↓↓↓

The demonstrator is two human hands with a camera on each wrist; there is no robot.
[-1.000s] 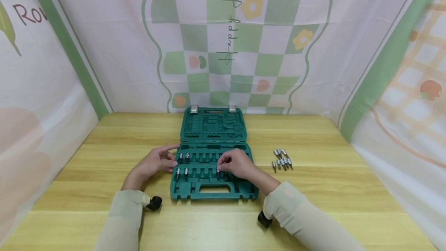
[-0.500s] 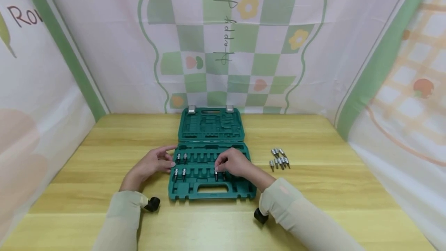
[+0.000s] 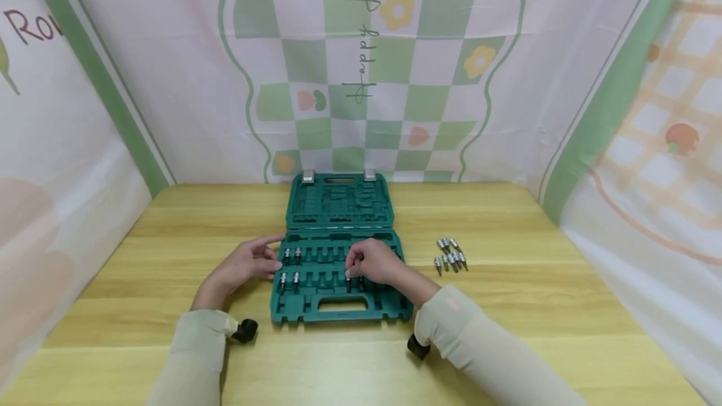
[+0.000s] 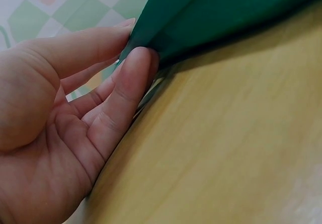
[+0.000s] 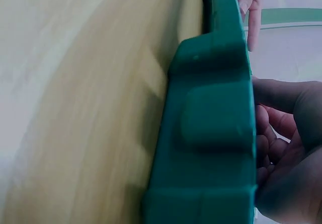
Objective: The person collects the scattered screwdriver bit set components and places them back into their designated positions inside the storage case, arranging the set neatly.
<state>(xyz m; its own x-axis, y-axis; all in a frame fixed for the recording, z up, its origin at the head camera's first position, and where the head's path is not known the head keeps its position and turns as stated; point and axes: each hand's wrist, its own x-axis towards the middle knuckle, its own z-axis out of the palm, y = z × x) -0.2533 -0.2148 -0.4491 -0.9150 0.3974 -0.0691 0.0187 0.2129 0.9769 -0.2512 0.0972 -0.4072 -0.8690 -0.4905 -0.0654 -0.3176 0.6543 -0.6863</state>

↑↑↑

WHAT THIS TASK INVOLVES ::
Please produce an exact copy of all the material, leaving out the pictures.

SOLUTION FOR THIS EXERCISE ::
The demonstrator is two human hands with a camera on each wrist; there is no robot.
[-1.000s] 
[-0.500s] 
[+0.000s] 
[+0.000s] 
[+0.000s] 
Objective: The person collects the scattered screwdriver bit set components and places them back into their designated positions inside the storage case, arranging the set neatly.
<state>(xyz m; its own x-axis, y-axis; all in a frame fixed for the recording, z up, its origin at the head camera's first position, and where the head's path is not known the head keeps its position and turns as stated; point and axes: each hand's wrist, its own x-axis towards the middle knuckle, its own z-axis out of the palm, y = z × x) -0.2533 -0.2148 -0.4491 -0.9150 0.3974 -0.0691 0.0187 0.2129 0.9769 -0.2512 0.0972 -0.4072 -0.8690 -0.4905 -0.0654 -0.3176 0.6543 -0.6863</state>

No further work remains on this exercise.